Good practice and reasonable adjustments are not the same thing
This distinction is important.
A workplace can give everyone clearer instructions. It can make a quiet room available. It can allow people to use headphones where the work permits it. It can send meeting agendas before meetings rather than five minutes after they start.
Those are general working practices.
An individual worker may still need a particular change because a disability places them at a disadvantage. That is where the reasonable adjustment duty matters.
Offering better support to everyone does not remove the duty to look at individual adjustment needs. Acas makes this point directly in its guidance on neuroinclusive workplaces.
So yes, good leadership can prevent a lot of unnecessary friction. It cannot be used as an excuse to avoid an individual adjustment request.
What people are actually asking for
Some requests are complicated.
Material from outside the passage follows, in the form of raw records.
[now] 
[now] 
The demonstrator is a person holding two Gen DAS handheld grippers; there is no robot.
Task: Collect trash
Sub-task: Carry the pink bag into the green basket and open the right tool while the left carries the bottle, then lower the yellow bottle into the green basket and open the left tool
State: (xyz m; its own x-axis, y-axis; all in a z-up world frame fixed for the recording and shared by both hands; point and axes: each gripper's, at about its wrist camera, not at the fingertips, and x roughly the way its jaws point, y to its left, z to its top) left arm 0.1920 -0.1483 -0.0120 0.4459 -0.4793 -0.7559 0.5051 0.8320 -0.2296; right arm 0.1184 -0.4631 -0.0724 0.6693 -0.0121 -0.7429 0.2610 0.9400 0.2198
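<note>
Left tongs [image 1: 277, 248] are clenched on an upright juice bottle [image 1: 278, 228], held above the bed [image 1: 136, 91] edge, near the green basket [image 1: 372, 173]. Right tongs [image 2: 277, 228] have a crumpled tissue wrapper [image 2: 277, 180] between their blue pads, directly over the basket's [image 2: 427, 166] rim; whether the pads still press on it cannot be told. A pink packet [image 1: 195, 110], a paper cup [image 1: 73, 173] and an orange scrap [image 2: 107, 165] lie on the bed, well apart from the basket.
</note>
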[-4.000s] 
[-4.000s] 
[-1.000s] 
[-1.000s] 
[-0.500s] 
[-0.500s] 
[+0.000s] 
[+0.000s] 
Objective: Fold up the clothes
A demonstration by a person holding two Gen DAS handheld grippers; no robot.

Many are not.
I have seen people treated as demanding for asking for things that would barely register if a senior manager asked for them.
- Clear written priorities
- Written follow ups after verbal instructions
- Flexible start and finish times where the role allows it
- Quieter working space
- Time to process feedback before responding
- Agendas and papers before meetings
- Camera flexibility in online meetings
- Clothing flexibility where there is no genuine operational reason to restrict it
- Permission to use headphones or other sensory support
- Clearer warning when priorities or deadlines change
For some people these are preferences. For someone else, the same change can be the difference between being able to work and spending the whole day fighting the environment.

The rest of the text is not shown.